You’ve seen it before and you groaned with incredulity.
Deus ex machina, also known as Plot Armor is a term used to describe instances in fiction where a character should be killed or severely injured or steeped in deep awfulness but something dramatic happens to prevent that.
Several instances from Harry Potter come to mind. I won’t relate the entirety of these stories but let me throw a few terms out there. If you’ve read the books or seen the movies you’ll know exactly what I mean.
- Gillyweed (Harry Potter and the Goblet of Fire)
- Firenze, the centaur (Harry Potter and the Philosopher’s Stone)
- Fawks, the sorting hat, the sword of Gryffindor (Harry Potter and the Chamber of Secrets)
- invisibility cloak
- Time-Turner (Harry Potter and the Prisoner of Azkarban)
- Harry’s own patronus (Harry Potter and the Prisoner of Azkarban)
- Buckbeak (Harry Potter and the Prisoner of Azkarban)

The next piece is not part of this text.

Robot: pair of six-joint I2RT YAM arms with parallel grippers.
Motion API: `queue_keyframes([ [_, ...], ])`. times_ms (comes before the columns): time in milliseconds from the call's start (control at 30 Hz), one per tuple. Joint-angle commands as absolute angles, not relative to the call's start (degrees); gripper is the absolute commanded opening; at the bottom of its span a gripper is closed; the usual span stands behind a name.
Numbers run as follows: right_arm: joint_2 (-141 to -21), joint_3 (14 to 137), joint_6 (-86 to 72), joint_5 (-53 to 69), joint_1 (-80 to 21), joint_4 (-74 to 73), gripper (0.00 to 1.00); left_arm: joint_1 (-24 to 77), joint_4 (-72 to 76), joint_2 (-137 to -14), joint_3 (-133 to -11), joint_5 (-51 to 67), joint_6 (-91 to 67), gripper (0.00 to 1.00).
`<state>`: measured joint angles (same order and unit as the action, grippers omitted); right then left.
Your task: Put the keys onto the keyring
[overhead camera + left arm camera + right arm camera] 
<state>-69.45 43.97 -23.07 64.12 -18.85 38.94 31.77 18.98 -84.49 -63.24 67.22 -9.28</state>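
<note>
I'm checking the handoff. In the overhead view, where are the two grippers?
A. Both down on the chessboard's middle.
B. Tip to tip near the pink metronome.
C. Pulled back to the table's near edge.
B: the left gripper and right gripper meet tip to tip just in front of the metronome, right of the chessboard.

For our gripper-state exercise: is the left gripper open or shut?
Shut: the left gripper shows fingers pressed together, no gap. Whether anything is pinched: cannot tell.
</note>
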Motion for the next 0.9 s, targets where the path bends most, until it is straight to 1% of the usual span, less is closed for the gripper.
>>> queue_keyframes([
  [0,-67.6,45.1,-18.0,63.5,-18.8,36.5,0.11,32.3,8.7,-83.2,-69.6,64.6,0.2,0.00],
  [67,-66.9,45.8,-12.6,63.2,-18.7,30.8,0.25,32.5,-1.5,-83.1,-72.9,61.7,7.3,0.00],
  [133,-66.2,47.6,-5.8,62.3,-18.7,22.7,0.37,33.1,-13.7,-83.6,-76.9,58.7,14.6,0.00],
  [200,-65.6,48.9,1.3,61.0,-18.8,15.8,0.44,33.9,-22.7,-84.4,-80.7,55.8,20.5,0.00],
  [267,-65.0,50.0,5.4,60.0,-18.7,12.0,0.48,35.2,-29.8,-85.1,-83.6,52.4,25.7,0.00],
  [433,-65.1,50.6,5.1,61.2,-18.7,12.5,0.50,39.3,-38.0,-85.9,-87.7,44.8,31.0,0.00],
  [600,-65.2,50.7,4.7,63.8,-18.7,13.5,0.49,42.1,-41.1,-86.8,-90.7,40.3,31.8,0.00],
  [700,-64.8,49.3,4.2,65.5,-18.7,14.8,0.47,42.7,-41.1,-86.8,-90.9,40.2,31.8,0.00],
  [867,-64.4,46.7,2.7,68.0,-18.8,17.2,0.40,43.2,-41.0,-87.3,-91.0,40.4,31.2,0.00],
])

I could go on. Allow me to add as well that Hermione Granger is one big walking breathing example of plot armor. If not for her quick thinking and intelligence Harry and Ron would have been splat before the second book was written.
But I digress…a little.
Plot armor, while it makes us groan with exasperation, is a necessary element in fiction and without it I think many of our favorite tales would lose their verve and interest. But it must be done well. We need to see our characters in tough, seemingly impossible situations, but we also don’t want them to die, or be otherwise put out of commission. I mean, how awesome was it when Treebeard the Ent stomped on the Orc and saved Frodo and Sam just when we were beginning to think that all was lost? We loved that and I’d wager none of you grumbled and rolled your eyes at the preposterousness of it all. You didn’t, because it was great. It was done well.

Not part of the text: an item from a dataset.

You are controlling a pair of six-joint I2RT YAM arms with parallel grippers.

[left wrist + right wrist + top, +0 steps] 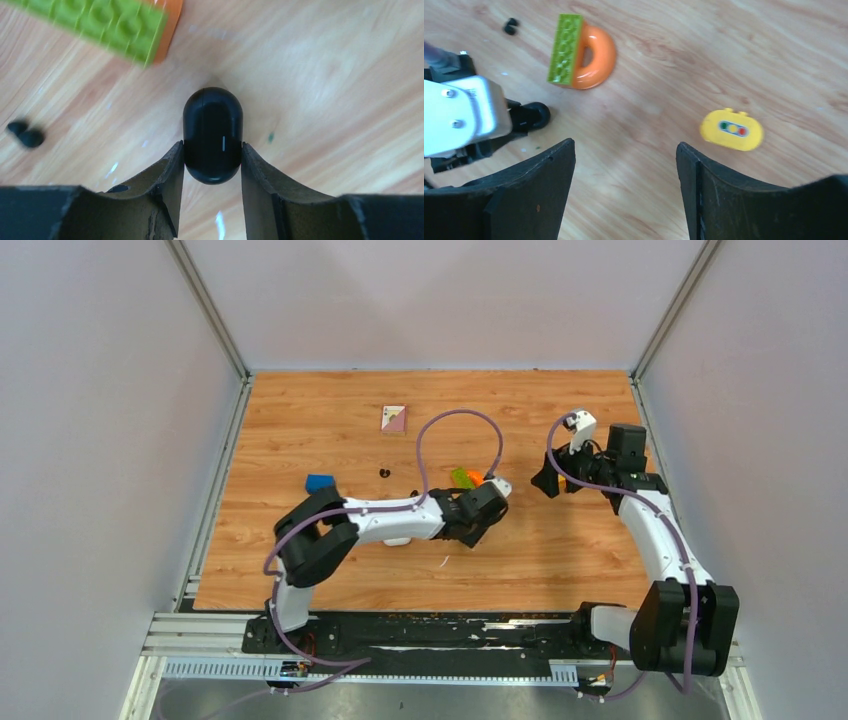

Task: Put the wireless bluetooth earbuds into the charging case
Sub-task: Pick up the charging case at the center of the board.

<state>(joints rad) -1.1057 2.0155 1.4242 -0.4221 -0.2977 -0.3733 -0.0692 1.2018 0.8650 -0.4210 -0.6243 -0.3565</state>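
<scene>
My left gripper (212, 147) is shut on a black pill-shaped charging case (212, 135), its lid closed, held close over the wood. In the top view this gripper (478, 520) is at the table's middle. The case's end also shows in the right wrist view (538, 115). Two tiny black earbuds (25, 135) lie together on the wood to the left of the case; they also show in the top view (384, 473) and the right wrist view (511, 26). My right gripper (625, 150) is open and empty above bare wood, at the right in the top view (548, 482). No white earbuds clearly show.
An orange-and-green toy (467, 477) lies just beyond the left gripper, also in the right wrist view (584, 50). A yellow toy with three coloured dots (731, 130) lies near the right gripper. A blue block (319, 482) and a small card (394, 418) lie further left and back.
</scene>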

We relate to characters we like most and seeing them extricate themselves from bad situations, even if amazingly unlikely, gives us hope. I can think back to many situations in my own life where I’ve managed to shimmy out of a challenge that seemed insurmountable. I look back and think, that wasn’t my doing. That was divine intervention. That was God’s hand.

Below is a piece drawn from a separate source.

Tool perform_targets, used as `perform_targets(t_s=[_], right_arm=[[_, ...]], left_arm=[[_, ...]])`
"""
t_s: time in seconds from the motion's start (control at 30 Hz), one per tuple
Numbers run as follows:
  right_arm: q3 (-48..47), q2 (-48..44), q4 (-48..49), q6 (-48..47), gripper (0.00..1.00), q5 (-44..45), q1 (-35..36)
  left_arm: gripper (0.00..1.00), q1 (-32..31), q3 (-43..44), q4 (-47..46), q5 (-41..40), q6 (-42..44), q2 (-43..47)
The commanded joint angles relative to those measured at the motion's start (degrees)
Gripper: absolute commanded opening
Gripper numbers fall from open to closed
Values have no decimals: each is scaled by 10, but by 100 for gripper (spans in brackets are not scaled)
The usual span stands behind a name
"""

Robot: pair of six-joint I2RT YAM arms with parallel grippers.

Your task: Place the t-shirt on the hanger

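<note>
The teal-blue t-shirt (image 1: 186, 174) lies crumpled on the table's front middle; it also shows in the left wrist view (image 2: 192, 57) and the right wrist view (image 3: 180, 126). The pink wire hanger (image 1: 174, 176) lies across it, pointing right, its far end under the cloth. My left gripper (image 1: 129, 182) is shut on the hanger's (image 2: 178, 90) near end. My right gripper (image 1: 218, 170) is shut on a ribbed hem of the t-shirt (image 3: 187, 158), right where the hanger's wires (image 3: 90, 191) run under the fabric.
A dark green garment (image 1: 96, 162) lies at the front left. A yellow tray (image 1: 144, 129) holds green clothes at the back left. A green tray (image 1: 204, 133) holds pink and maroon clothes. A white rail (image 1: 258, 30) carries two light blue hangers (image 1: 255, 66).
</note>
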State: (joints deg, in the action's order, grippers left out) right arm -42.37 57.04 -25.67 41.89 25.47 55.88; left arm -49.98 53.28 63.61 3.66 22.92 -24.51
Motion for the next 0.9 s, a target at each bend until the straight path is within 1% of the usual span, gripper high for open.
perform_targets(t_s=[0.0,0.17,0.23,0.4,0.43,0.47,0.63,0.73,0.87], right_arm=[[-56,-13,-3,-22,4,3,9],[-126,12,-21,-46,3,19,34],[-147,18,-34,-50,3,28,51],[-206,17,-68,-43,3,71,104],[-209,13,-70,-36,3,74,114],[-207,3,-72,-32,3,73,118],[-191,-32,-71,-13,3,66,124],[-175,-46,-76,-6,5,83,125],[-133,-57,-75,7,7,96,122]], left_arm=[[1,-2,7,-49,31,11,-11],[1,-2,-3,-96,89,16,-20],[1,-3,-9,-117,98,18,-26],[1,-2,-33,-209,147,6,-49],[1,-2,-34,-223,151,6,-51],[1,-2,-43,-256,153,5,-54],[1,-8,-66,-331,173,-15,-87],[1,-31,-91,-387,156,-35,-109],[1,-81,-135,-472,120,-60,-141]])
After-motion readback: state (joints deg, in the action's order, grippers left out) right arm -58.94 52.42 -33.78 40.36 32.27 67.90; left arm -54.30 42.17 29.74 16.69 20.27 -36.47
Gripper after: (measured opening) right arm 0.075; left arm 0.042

Plot armor can definitely be done wrong. In this instance, I believe bad plot armor speaks to a weakness in the entirety of the tale. The writer or filmmaker didn’t do a good job convincing us to suspend disbelief. If you can convince an audience to throw out the laws of reality for the duration of the story, you can introduce amazing saves without inciting disgust or driving away the audience altogether.
Can you think of instances of plot armor in your favorite or least favorite stories?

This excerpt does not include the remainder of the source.